В ту ночь, вероятно под впечатлением пьесы, которую передавали по радио, Летти видела сон. Во сне время вернулось назад, в год Серебряного Юбилея, когда она гостила у Марджори и у ее жениха Брайена в коттедже, который они купили в загородном поселке за 300 фунтов. Там был и приятель Брайена, приглашенный ради нее, — красивый, но скучный молодой человек по имени Стивен. В субботу вечером они отправились в пивную и сели там в пустом, затхлом салоне с обстановкой красного дерева и с рыбьими чучелами по стенам. Все здесь отдавало сыростью, как будто никто никогда сюда не заходил, и так оно, вероятно, и было, кроме самых робких посетителей, вроде них. Все четверо пили пиво, хотя девицам оно не нравилось и не производило на них заметного «эффекта», разве только заставило призадуматься, есть ли в таком примитивном заведении дамская уборная. На другом конце пивной, в общем баре, было светло, ярко, шумно, но их четверка казалась здесь какой-то неприкаянной. В воскресенье они пошли к утренней службе в местную церковь. Алтарь там был запачкан птичьим пометом, и священник обратился к прихожанам с призывом жертвовать на ремонт крыши. В 1970 году эту церковь закрыли как «излишнюю» и в конце концов снесли, поскольку она «не имела ни художественного, ни исторического значения». Во сне тем жарким летом 1935 года Летти лежала в высокой траве со Стивеном или с кем-то, смутно похожим на него. Он лежал совсем близко к ней, но у них так ничего и не было. Она не знала, что сталось со Стивеном, но Марджори с тех пор овдовела и живет одна, так же как и Летти.
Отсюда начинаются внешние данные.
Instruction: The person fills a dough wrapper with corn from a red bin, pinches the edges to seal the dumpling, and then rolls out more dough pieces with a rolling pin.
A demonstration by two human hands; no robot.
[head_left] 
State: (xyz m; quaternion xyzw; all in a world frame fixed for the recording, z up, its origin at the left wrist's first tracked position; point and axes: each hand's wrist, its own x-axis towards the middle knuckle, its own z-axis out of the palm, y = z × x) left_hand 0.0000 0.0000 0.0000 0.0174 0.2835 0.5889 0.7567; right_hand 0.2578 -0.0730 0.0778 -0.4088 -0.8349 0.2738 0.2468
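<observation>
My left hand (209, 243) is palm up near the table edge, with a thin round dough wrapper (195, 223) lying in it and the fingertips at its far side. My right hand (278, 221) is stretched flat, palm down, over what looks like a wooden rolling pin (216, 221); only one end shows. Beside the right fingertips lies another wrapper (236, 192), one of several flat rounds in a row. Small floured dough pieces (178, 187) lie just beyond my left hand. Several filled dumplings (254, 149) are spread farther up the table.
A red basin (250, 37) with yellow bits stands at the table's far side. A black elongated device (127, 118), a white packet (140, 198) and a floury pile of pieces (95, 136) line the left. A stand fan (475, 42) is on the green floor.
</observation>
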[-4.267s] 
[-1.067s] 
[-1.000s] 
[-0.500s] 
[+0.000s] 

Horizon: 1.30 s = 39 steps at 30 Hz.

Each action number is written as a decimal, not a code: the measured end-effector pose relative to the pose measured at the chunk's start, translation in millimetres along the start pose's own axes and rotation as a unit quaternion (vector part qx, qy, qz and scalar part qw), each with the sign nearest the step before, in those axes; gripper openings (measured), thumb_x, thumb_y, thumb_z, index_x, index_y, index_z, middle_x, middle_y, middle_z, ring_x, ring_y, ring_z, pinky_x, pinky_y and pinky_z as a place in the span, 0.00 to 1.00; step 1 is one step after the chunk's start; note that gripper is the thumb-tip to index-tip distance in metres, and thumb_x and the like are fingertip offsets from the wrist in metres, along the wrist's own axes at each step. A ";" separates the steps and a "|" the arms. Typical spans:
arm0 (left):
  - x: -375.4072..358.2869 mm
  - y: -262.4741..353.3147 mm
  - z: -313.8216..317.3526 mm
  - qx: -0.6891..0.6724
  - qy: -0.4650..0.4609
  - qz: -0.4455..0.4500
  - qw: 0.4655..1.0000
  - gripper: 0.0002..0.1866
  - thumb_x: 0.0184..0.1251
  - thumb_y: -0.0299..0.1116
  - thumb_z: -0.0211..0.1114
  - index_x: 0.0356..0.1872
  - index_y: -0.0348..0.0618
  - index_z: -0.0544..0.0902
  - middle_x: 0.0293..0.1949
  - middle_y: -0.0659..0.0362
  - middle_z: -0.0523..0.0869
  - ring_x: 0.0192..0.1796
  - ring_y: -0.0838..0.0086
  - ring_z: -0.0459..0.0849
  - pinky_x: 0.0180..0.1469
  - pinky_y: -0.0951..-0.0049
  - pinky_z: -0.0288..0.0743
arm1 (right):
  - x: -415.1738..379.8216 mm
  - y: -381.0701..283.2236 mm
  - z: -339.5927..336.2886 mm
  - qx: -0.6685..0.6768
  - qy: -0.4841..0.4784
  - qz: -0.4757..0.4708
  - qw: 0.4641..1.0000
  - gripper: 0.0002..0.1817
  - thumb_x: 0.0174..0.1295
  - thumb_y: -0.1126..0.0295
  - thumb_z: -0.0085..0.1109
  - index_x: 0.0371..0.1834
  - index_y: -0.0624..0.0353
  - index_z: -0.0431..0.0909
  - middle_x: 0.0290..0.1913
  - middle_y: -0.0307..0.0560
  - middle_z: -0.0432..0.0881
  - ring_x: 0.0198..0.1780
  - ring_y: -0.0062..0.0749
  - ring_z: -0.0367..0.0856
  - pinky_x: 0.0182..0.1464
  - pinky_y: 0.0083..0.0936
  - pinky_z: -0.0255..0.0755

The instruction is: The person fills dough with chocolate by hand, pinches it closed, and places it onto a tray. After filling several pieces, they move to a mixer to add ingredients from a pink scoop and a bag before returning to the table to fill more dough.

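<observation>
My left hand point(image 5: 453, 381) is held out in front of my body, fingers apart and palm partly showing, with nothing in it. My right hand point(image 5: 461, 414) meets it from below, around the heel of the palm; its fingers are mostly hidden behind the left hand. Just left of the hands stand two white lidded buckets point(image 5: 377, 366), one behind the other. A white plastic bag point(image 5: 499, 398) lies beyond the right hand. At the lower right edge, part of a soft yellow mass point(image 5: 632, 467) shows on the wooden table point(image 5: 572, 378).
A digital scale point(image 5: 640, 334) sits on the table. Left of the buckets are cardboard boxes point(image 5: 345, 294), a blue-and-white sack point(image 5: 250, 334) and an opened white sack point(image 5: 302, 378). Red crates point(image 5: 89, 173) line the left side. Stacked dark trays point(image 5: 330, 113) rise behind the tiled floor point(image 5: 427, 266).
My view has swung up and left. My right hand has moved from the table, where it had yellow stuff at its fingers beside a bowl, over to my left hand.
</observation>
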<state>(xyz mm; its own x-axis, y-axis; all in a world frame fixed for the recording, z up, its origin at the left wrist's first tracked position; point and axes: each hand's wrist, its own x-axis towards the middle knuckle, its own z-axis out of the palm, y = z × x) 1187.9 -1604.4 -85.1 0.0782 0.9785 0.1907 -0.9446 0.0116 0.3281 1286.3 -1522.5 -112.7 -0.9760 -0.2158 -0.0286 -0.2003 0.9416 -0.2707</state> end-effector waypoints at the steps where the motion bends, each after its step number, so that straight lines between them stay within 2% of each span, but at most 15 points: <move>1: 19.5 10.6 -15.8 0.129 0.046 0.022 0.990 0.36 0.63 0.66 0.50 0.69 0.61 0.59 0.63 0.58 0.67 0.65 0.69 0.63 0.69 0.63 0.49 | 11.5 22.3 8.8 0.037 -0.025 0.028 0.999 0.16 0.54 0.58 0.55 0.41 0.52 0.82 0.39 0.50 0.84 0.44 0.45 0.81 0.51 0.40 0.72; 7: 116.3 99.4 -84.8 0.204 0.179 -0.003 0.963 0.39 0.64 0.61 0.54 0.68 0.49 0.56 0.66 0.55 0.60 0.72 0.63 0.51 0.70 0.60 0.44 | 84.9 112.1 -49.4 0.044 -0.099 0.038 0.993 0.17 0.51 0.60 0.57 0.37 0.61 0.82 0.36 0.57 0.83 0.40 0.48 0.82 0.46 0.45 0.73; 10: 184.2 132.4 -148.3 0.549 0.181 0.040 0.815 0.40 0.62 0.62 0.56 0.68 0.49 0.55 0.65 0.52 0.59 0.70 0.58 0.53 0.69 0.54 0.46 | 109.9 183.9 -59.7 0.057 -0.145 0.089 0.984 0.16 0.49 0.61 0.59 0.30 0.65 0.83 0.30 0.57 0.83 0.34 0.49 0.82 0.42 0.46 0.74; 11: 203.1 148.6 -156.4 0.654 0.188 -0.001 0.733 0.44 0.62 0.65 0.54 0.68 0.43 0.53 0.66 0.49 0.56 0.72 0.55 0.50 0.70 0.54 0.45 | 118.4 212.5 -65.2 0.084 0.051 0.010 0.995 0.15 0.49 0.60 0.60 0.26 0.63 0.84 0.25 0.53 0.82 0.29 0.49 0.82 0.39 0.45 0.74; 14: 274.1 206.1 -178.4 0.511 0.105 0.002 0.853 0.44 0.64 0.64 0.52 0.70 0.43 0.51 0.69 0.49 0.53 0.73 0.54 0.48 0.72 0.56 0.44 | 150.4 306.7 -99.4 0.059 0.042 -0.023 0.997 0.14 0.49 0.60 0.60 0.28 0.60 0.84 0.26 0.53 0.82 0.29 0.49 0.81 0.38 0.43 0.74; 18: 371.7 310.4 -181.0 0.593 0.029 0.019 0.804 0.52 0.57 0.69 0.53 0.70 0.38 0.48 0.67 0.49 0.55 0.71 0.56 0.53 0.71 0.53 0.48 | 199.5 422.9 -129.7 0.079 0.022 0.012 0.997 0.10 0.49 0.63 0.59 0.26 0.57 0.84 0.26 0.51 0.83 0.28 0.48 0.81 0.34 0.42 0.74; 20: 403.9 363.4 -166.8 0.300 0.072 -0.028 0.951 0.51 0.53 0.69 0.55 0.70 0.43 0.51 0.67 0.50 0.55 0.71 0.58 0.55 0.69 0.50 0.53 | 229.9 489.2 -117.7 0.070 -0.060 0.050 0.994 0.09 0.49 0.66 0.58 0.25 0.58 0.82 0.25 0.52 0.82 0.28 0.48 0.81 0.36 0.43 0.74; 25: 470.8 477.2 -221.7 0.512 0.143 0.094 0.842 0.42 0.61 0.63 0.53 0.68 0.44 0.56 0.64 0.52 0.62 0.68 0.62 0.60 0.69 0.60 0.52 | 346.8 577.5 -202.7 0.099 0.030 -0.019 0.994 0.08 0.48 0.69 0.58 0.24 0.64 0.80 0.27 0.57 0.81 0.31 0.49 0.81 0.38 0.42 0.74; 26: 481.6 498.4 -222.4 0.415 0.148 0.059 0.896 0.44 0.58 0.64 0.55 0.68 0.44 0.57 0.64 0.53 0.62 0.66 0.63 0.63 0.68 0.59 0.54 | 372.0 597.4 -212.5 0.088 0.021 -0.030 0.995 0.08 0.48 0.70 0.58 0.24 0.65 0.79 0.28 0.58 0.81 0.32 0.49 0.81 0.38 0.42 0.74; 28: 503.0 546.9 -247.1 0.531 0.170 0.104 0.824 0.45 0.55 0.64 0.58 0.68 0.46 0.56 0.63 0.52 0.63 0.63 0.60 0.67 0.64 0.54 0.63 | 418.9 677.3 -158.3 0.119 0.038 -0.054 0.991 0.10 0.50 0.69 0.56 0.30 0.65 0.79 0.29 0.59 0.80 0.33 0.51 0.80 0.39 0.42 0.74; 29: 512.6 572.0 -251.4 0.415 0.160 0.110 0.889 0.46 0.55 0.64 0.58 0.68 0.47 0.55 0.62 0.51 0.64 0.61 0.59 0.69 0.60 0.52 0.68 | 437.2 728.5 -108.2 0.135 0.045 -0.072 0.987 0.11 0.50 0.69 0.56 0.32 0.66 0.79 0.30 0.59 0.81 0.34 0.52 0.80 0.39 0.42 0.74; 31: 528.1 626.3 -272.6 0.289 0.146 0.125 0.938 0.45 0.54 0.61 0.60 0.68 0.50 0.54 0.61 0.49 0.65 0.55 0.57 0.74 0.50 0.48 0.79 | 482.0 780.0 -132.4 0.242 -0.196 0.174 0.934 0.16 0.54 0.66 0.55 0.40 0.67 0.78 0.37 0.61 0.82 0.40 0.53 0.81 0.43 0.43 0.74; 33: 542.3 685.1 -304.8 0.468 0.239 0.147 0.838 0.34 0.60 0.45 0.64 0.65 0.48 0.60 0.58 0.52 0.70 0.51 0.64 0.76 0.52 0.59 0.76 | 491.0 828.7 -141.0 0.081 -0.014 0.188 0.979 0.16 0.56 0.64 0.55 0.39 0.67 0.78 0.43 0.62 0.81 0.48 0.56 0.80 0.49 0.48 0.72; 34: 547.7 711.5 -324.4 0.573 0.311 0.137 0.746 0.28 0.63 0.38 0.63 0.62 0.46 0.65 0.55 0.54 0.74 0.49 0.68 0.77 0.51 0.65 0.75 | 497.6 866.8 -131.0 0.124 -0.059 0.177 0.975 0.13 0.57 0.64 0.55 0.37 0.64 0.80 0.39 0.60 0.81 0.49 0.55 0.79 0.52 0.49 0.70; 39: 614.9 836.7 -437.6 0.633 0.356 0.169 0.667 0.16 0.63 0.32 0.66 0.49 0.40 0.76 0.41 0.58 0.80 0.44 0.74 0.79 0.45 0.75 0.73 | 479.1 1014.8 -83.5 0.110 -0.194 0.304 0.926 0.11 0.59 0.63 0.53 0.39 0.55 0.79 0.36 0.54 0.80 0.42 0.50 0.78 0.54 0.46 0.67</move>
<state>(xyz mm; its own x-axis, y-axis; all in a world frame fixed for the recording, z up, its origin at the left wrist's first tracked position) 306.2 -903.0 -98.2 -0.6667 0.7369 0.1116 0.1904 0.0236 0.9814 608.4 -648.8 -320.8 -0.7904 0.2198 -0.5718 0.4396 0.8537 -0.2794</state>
Все ушло, ушло то время, те люди… Летти проснулась и долго лежала, раздумывая над странностями жизни, вот так ускользающей от тебя все дальше и дальше.
Марсия вошла в свой дом — в тот дом, который у агентов по продаже недвижимости уже приближался к разряду «полуотдельный, двадцать тысяч». Дома на ее улице почти достигли этой цены, но дом Марсии несколько отличался от других. Снаружи вид у него был самый обычный — цветной витраж во входной двери, два больших эркера и витраж поменьше над крыльцом. Покрашен он был традиционно — темно-зеленый с кремовыми наличниками, но требовал новой покраски, а тюлевые занавеси на окнах (как считали некоторые) не мешало бы выстирать. Но мисс Айвори все еще работала, и она была не из тех, кому можно предложить свою помощь. Соседи в домах более ухоженных справа и слева от ее дома поселились здесь недавно. Изредка при встречах они здоровались, но Марсия у них не бывала, и они не заходили к ней.
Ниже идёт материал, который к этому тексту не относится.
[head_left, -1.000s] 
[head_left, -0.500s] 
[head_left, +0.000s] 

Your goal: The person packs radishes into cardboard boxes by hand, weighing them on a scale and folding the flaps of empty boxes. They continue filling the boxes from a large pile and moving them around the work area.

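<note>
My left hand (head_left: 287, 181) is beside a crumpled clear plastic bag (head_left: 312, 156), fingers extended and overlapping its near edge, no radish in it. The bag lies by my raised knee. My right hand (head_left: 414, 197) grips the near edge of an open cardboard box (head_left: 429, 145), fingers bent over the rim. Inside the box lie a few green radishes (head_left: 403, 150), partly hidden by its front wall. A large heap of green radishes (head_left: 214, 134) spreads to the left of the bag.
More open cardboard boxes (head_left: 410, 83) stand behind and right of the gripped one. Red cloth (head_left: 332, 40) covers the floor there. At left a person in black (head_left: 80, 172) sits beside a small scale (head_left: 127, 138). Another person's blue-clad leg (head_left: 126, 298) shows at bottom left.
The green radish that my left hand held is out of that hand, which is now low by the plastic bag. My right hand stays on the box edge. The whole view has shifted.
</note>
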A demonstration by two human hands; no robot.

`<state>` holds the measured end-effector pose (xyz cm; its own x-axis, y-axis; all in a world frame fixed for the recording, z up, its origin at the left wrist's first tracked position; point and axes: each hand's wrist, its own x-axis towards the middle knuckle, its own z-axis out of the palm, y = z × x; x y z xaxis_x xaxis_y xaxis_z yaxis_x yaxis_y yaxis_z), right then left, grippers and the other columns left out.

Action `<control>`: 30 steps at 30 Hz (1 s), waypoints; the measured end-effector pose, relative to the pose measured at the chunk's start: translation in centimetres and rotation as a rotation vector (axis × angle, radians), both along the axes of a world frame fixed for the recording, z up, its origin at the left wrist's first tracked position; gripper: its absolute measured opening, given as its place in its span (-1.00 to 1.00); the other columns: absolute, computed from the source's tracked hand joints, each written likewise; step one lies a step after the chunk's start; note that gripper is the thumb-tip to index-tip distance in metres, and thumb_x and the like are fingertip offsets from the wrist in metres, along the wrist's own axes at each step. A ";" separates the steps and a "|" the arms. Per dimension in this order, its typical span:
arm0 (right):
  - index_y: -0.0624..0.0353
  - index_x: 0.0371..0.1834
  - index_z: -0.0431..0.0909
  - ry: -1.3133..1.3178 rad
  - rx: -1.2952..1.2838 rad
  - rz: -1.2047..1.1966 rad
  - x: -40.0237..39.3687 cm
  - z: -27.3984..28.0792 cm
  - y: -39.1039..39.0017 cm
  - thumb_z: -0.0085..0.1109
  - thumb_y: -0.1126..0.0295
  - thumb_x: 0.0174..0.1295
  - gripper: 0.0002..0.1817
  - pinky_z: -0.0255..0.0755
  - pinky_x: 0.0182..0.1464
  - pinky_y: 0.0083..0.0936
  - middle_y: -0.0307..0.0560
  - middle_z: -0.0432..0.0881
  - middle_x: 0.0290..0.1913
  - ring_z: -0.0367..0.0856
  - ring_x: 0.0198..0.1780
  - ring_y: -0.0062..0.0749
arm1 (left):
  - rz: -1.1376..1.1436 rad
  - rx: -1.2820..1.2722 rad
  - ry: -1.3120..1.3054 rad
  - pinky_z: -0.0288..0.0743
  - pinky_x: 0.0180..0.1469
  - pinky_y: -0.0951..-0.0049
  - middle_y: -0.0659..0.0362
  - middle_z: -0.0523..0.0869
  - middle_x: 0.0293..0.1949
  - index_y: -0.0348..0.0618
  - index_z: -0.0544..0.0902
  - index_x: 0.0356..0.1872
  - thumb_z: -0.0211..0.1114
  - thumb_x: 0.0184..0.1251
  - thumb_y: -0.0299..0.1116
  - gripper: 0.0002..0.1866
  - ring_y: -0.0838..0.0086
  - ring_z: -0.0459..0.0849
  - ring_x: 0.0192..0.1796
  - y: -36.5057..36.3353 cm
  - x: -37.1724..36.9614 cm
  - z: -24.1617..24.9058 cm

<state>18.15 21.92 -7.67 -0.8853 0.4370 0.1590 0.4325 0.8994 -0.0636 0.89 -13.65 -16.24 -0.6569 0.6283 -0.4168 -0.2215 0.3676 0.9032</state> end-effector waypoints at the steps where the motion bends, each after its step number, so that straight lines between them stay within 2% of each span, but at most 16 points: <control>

Внутри дома было мрачновато, двери — темно-коричневые, всегда таинственно закрыты. На всем лежала пыль. Марсия прошла прямо на кухню, сумку с покупками поставила на стол, покрытый газетой. Она знала, что надо заняться приготовлением обеда. Сестра, ведающая в больнице бытовым обслуживанием пациентов (теперь их называют работниками социального обеспечения), говорила: очень важно, чтобы, придя с работы домой, человек как следует поел. Но Марсия только и сделала, что налила в чайник воды, собираясь выпить чаю. Все силы ушли у нее еще утром на то, чтобы приготовить себе чем позавтракать в перерыв на службе. Теперь ни о какой другой еде ей и думать не хотелось, разве только взять сухарик к чаю. «Печенье поддерживает силы», говорили во время войны, но она никогда не отличалась большим аппетитом. Всегда была худая, а после больницы похудела еще больше. Все на ней висело, но она не очень-то заботилась о своей внешности, не то что Летти, которая то и дело покупает всякие обновки и очень расстраивается, если не может подобрать вязаную кофту точно в тон к другим своим вещам.